Statistics from Altmetric.com
Background
A mutation or malfunction of the phosphatase and tensin homolog (PTEN) protein can result in the dysregulation of cell division, which in turn leads to uncontrolled cell proliferation and subsequent tumour growth (as shown in figure 1). This phenomenon is particularly observed in the thyroid gland, breast and uterus. The clinical diagnosis is confirmed by molecular genetics.1 2
Systemic lupus erythematosus (SLE) is a chronic immune-mediated multisystem disease that impacts the kidney in about 40% of patients. The pathophysiology of lupus nephritis is heterogeneous; various environmental, hormonal and genetic factors contribute to its pathogenesis.3
There is an increasing quantity of scientific evidence indicating that the dysregulation of PTEN is a crucial factor in the development of immune-mediated polygenic diseases, including SLE.4 5
Case presentation
A man in his late 20s was admitted to the hospital with a 6-week history of progressive exertional dyspnoea, diffuse pleuritic chest pain that waxed and waned and a general functional decline after prolonged pneumococcal sepsis due to pneumonia 1 month earlier. The patient was known to have the heterozygous variant of PTEN gene QC.1O7delG (p. (Gly36Aspfs-18)) mutation, which manifested itself with an arteriovenous malformation type II C in the right thigh and macrocephaly.
On admission, the patient appeared distressed. Blood pressure was 173/79 mm Hg, pulse rate was 99 beats per minute, and oxygen saturation was 96% breathing ambient air; other vital signs were unremarkable. The patient had a body mass index of 34.8 kg/m2. There was no history of illicit drug abuse, skin changes or joint pain. The patient had recently been using over-the-counter non-steroidal anti-inflammatory drugs as needed for pleuritic chest pain. There is no family history associated with autoimmune disease and no prior serious infections.
The physical examination revealed a significant swelling of the right lower extremity. Breath sounds were absent at the right base, with dullness on percussion. Cardiac examination was unremarkable, and the abdomen was soft and non-tender. Blood results and urinalysis showed acute, oliguric renal failure acute kidney injury network stage 3 accompanied by hypoalbuminaemia, dyslipidaemia, proteinuria in the nephrotic range and glomerular microhaematuria consistent with rapidly progressive glomerulonephritis. Furthermore, new onset of normocytic normochromic anaemia, leucopenia with overt lymphopenia and thrombocytopenia were observed.

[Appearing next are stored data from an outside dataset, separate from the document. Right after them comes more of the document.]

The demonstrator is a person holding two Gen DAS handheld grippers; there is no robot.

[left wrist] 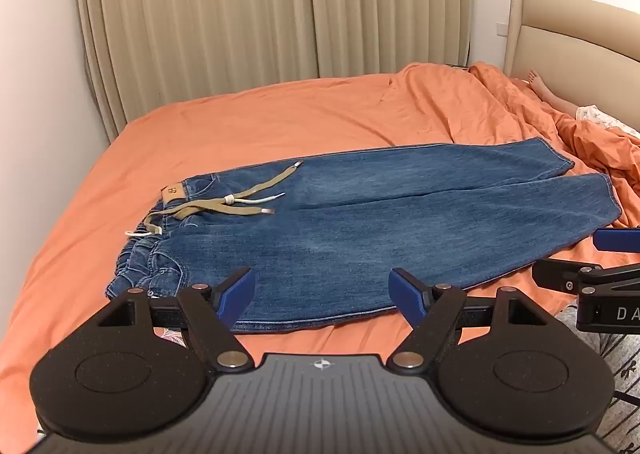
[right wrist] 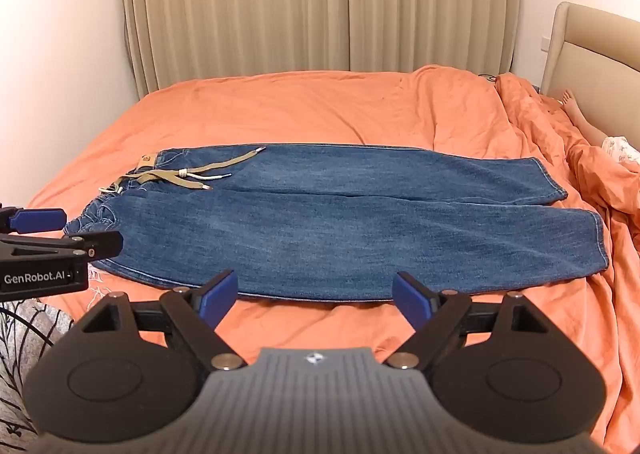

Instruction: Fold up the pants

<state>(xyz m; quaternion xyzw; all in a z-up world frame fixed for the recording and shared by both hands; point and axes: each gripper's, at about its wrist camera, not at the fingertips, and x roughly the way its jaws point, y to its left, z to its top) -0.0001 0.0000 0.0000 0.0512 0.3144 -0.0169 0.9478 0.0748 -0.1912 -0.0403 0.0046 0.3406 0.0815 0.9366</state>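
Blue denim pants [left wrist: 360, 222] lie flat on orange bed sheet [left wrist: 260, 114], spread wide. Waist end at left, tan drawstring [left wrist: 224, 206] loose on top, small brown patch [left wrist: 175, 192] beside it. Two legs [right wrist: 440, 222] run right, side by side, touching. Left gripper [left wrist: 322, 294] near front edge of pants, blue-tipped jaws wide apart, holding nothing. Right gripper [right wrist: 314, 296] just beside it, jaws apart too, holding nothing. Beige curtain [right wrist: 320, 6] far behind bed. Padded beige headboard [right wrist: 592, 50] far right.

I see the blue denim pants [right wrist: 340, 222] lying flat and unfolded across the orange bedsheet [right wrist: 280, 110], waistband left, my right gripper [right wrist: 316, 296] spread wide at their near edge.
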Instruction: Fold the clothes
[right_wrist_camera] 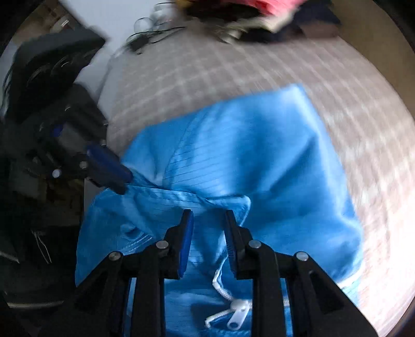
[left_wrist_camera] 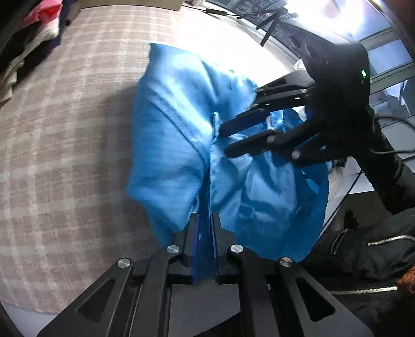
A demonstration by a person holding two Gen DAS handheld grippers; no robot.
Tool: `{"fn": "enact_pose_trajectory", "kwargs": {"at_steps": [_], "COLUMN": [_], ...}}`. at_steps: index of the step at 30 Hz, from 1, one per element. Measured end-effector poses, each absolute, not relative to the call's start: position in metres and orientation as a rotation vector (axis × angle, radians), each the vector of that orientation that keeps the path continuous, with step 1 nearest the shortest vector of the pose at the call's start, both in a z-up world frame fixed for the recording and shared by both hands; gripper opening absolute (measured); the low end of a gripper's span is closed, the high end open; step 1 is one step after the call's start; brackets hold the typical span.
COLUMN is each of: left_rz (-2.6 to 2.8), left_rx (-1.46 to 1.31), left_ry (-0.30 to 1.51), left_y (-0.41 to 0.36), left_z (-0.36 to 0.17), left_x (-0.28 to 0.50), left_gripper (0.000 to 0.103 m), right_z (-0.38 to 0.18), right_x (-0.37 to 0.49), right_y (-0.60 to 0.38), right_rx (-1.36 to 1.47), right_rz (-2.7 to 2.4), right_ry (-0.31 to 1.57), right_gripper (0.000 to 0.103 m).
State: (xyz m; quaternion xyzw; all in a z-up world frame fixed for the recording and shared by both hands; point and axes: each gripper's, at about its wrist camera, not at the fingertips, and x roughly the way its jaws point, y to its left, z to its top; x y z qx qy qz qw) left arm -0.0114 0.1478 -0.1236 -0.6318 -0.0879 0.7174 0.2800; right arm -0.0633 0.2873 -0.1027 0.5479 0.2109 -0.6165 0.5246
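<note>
1. The left gripper [left_wrist_camera: 206, 220] points steeply down over a blue garment [left_wrist_camera: 181, 145], its jaws nearly together and pinching a fold of the blue fabric between the blue pads [left_wrist_camera: 197, 241].
2. The right gripper [right_wrist_camera: 208, 216] also tilts steeply down above the garment's zipper edge. Its jaws stand a narrow way apart, with cloth below them but nothing pressed between the pads.
3. In the left wrist view the right gripper [left_wrist_camera: 225, 141] reaches in from the right, its fingers lying across the middle of the garment. A dark sleeve [left_wrist_camera: 389, 168] shows behind it.
4. The garment lies crumpled on a checked beige cover [left_wrist_camera: 64, 155], partly lifted at the left gripper.
5. A white zipper pull [right_wrist_camera: 237, 315] with a white cord [right_wrist_camera: 220, 285] shows below the right gripper.
6. A pile of clothes [right_wrist_camera: 259, 15], pink and dark, lies at the far edge of the cover.
7. No readable writing or brand shows; the right wrist view is blurred.
</note>
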Motion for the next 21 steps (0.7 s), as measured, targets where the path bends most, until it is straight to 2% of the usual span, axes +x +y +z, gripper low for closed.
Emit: {"fn": "enact_pose_trajectory", "kwargs": {"at_steps": [5,10,11,12,13,14,15,17,19,21], "left_rz": [1.992,2.008,2.007,1.995,1.984,1.968,1.953,1.930,1.879,1.844], "left_rx": [-1.626,-1.586,-1.572,-1.557,-1.542,-1.536,-1.529,-1.539,-1.577,-1.604], "left_ry": [-0.159,-0.087,-0.076,-0.068,-0.058,-0.031,-0.002,0.092,0.096,0.100], "left_y": [0.134,0.136,0.139,0.144,0.148,0.155,0.162,0.186,0.193,0.200], "left_z": [-0.100,-0.082,-0.078,-0.072,-0.067,-0.066,-0.065,-0.074,-0.091,-0.106], "left_x": [0.000,0.012,0.014,0.015,0.016,0.016,0.017,0.014,0.004,-0.003], "left_gripper": [0.006,0.006,0.009,0.012,0.019,0.027,0.028,0.029,0.029,0.020], "right_z": [-0.063,-0.050,-0.049,-0.048,-0.050,-0.052,-0.055,-0.063,-0.064,-0.068], "right_x": [-0.051,-0.024,-0.014,-0.005,0.003,0.011,0.019,0.030,0.041,0.053], "right_y": [0.305,0.315,0.318,0.321,0.326,0.330,0.334,0.331,0.330,0.325], "right_rx": [1.249,1.273,1.279,1.289,1.309,1.329,1.348,1.359,1.354,1.342], "right_rz": [-1.590,-1.641,-1.667,-1.689,-1.696,-1.702,-1.708,-1.727,-1.751,-1.773], "right_ry": [0.408,0.386,0.392,0.391,0.368,0.346,0.322,0.307,0.344,0.402], "right_gripper": [0.025,0.025,0.026,0.030,0.037,0.038,0.038,0.038,0.038,0.038]}}
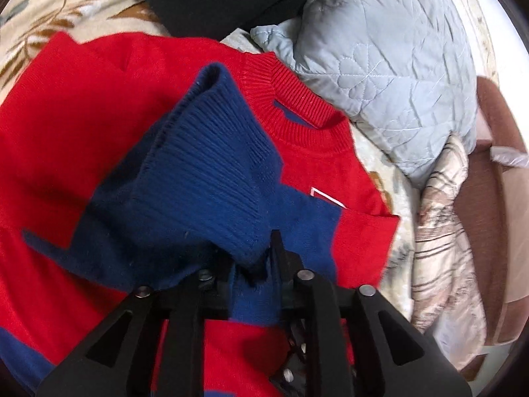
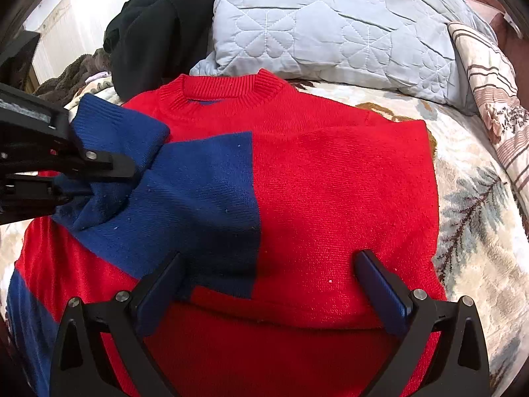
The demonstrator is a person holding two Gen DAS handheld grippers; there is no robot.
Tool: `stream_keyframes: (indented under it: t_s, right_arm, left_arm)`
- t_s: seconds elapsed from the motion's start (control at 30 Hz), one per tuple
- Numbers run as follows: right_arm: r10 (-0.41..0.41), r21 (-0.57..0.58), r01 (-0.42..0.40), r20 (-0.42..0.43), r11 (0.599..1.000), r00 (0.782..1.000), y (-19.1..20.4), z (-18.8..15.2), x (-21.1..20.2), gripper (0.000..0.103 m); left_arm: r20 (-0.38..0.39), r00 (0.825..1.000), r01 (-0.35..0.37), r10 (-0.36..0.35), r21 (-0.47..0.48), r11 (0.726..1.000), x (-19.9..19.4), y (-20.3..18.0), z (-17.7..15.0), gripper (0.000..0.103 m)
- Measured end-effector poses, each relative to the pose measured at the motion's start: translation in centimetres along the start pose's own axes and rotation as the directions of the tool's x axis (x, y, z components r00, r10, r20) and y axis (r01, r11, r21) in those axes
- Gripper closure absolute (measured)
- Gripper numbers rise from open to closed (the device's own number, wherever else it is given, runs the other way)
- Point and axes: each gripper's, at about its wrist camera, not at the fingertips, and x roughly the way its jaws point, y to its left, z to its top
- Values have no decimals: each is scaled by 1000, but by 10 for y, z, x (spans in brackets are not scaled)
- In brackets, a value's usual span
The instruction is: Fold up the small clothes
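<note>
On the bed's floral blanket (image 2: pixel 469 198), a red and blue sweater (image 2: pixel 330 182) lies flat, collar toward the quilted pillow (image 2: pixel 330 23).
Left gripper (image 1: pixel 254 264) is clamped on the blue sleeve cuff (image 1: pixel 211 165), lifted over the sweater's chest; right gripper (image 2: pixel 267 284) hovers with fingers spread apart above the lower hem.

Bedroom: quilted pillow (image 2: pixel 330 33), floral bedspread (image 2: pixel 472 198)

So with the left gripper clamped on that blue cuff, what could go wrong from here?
1. The left gripper pinches only a bunched edge of the blue sleeve cuff; the knit might slip out mid-fold.
2. The right gripper is open and pins nothing, so pulling the sleeve could drag the red sweater askew on the floral blanket.
</note>
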Motion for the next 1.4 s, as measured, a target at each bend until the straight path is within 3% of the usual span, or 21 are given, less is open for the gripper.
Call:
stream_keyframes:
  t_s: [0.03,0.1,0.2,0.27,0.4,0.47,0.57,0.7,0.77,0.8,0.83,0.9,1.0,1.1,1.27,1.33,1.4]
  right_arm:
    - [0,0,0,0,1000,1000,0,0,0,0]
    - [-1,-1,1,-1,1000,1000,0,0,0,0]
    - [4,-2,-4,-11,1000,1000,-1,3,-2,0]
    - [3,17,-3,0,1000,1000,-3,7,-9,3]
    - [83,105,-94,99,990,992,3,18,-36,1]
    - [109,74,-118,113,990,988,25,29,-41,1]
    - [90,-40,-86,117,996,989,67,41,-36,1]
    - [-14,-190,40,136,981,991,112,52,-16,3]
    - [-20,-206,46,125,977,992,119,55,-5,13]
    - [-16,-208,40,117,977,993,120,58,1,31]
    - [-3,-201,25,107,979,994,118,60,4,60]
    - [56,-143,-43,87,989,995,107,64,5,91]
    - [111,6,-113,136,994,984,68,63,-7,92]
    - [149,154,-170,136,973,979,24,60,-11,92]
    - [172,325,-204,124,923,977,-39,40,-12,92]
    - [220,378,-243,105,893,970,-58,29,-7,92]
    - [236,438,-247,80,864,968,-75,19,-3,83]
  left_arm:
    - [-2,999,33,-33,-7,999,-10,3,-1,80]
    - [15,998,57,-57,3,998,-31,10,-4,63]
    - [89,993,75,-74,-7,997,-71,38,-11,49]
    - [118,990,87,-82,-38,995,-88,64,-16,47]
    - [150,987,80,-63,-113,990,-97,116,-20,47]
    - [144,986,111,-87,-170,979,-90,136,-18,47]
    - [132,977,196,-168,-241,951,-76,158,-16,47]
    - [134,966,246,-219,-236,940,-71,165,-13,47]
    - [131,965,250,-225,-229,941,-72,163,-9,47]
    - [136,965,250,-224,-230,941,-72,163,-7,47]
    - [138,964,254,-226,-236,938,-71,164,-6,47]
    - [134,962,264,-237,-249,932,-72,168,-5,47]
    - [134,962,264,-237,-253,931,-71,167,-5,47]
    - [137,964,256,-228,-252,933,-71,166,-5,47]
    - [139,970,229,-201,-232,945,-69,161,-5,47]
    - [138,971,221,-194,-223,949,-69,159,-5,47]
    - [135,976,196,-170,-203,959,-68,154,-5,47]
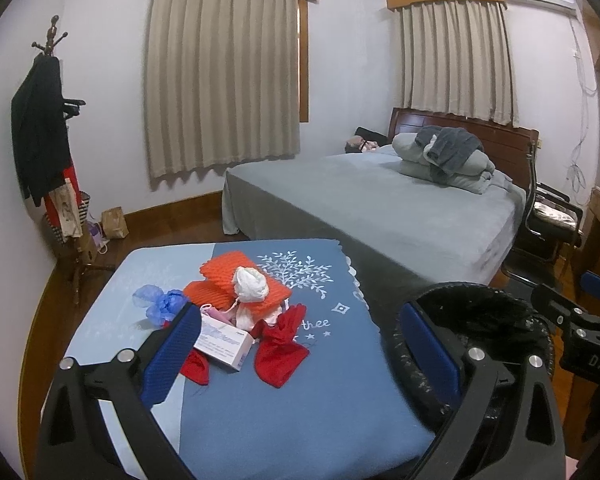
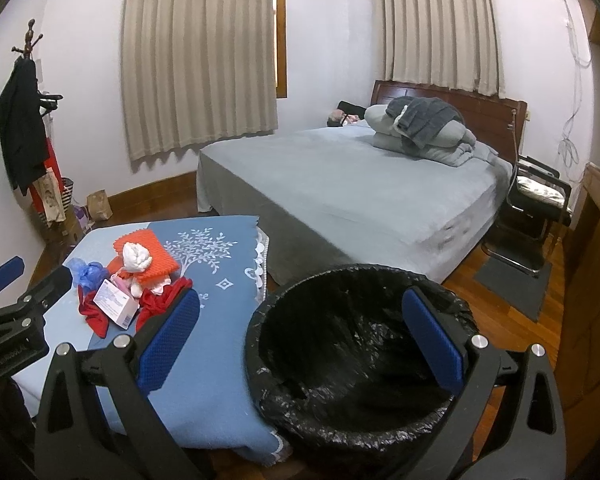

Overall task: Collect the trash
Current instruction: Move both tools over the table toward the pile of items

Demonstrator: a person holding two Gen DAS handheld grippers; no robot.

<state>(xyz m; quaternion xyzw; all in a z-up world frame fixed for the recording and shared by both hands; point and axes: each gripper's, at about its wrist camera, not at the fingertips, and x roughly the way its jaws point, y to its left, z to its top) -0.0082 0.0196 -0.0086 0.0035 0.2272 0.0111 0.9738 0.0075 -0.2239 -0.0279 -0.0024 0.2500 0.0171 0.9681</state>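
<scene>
A pile of trash lies on a blue-covered table [image 1: 300, 400]: orange foam netting [image 1: 224, 268], a white crumpled wad [image 1: 251, 285], a blue plastic bag [image 1: 160, 304], a pink-white box [image 1: 222, 340] and red cloth pieces [image 1: 280, 352]. A bin lined with a black bag [image 2: 360, 352] stands right of the table. My left gripper [image 1: 300, 348] is open and empty above the table's near side. My right gripper [image 2: 300, 344] is open and empty over the bin's near rim. The pile also shows in the right wrist view [image 2: 132, 280].
A grey bed [image 2: 340, 184] with folded bedding [image 2: 420, 128] stands behind the table. A coat rack [image 1: 48, 140] with clothes is at the left wall, with bags on the floor. A black chair [image 2: 536, 200] and a dark mat [image 2: 516, 280] are at the right.
</scene>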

The patient underwent extensive workup to rule out infectious and autoimmune diseases: SARS-CoV-2 swab PCR testing and serological screening for HIV were negative. Autoimmune serologies revealed highly elevated antinuclear antibodies (ANA), anti-DNA antibodies and low complement C3 and C4 levels. Key laboratory values from admission to 6-month follow-up are compared in table 1, while table 2 delves into immunological parameters and serum immunoglobulin levels upon admission.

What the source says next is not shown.